Without looking at the code, do we maybe need a newer llamacpp version?

bitsnaps commented 4 months ago

Without looking at the code, do we maybe need a newer llamacpp version?

Teams behind llama.cpp have recently added support for gemma2 architecture.

OriginalGoku commented 4 months ago

I am getting the same error trying to run gemma 2 with Ollama on Mac: -MBP ~ % ollama run gemma2:27b pulling manifest pulling aee340a0e20a... 100% ▕████████████████▏ 15 GB
pulling 109037bec39c... 100% ▕████████████████▏ 136 B
pulling 097a36493f71... 100% ▕████████████████▏ 8.4 KB
pulling 22a838ceb7fb... 100% ▕████████████████▏ 84 B
pulling 209e43b1aaf0... 100% ▕████████████████▏ 488 B
verifying sha256 digest writing manifest removing any unused layers success Error: llama runner process has terminated: signal: abort trap error:error loading model architecture: unknown model architecture: 'gemma2' Anyone has a solution?

theo77186 commented 4 months ago

The support of Gemma 2 in upstream llama.cpp is still worked on, as there are missing features. Without the missing features (logits soft-capping and attention scaling factor), generation quality is degraded. This PR contains fixes for these missing features. See bugs linked in the PR.

93041025 commented 4 months ago

Has anyone successfully loaded the gguf files(same models as writer) for gemma 2 (9b and 27b)? I'm having trouble with it.

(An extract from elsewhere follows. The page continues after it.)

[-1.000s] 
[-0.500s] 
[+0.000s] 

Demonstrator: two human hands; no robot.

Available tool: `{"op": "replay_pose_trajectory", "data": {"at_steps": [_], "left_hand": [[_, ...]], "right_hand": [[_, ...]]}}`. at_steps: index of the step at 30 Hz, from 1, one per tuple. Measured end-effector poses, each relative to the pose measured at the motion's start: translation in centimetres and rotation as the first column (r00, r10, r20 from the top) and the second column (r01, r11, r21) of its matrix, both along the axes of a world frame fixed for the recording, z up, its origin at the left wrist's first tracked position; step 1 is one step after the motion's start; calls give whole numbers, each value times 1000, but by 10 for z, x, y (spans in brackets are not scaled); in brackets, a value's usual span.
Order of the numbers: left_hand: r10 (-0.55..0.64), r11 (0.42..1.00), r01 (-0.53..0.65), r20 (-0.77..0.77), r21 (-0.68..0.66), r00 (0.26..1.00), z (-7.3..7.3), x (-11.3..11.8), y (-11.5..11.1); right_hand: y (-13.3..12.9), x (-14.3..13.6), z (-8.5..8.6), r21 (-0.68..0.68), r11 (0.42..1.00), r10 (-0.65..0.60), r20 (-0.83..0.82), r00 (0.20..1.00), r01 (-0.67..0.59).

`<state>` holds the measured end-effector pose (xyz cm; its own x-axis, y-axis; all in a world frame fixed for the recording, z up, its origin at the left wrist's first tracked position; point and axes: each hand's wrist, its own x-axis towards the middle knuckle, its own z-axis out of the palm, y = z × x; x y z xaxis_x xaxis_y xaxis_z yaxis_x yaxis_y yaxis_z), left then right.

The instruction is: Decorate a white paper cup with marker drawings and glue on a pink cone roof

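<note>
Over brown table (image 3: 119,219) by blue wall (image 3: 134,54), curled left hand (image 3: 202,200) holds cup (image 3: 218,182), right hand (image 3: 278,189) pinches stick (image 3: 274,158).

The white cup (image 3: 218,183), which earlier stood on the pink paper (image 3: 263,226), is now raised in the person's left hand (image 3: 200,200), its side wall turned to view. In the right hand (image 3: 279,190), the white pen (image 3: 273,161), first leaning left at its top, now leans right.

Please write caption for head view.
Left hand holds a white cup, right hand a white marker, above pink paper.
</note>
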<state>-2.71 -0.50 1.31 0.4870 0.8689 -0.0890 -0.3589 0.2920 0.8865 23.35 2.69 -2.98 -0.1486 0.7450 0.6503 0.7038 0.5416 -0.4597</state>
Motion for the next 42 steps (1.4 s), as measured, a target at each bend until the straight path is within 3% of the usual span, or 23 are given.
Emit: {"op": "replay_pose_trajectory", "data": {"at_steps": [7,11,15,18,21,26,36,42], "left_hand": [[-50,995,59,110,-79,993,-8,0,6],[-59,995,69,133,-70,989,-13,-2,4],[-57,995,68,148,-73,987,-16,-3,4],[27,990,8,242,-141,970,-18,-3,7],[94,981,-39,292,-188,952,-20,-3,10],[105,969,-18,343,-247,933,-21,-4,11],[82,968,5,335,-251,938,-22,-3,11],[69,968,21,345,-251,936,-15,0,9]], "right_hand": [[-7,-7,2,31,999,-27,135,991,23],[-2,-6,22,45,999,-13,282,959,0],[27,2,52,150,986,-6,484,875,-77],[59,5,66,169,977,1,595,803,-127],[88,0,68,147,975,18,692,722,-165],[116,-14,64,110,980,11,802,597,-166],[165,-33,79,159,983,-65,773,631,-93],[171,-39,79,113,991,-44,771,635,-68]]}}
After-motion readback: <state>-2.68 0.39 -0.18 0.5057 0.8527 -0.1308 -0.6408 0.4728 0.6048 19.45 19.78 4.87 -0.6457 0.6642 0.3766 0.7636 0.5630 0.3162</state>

mindwellsolutions commented 4 months ago

Also having problems with it.

llama_model_load: error loading model: error loading model architecture: unknown model architecture: 'gemma2'

93041025 commented 4 months ago

Also having problems with it.

llama_model_load: error loading model: error loading model architecture: unknown model architecture: 'gemma2'

https://github.com/oobabooga/text-generation-webui/issues/6184

OriginalGoku commented 4 months ago

I simply had to update Ollama and the gemma2:9b worked. I wasn't able to test the 27b since i deleted the file. Will try to download it again and let you guys know if that works as well.

sevaroy commented 4 months ago

螢幕擷取畫面 2024-07-03 031533

same issue

mindwellsolutions commented 4 months ago

@sevaroy

LM Studio released a new version (0.2.26) that supports gemma-2 (9b and 27b) including the gguf quantized models. To fix your issue just upgrade to newest LM studio version. It worked for me.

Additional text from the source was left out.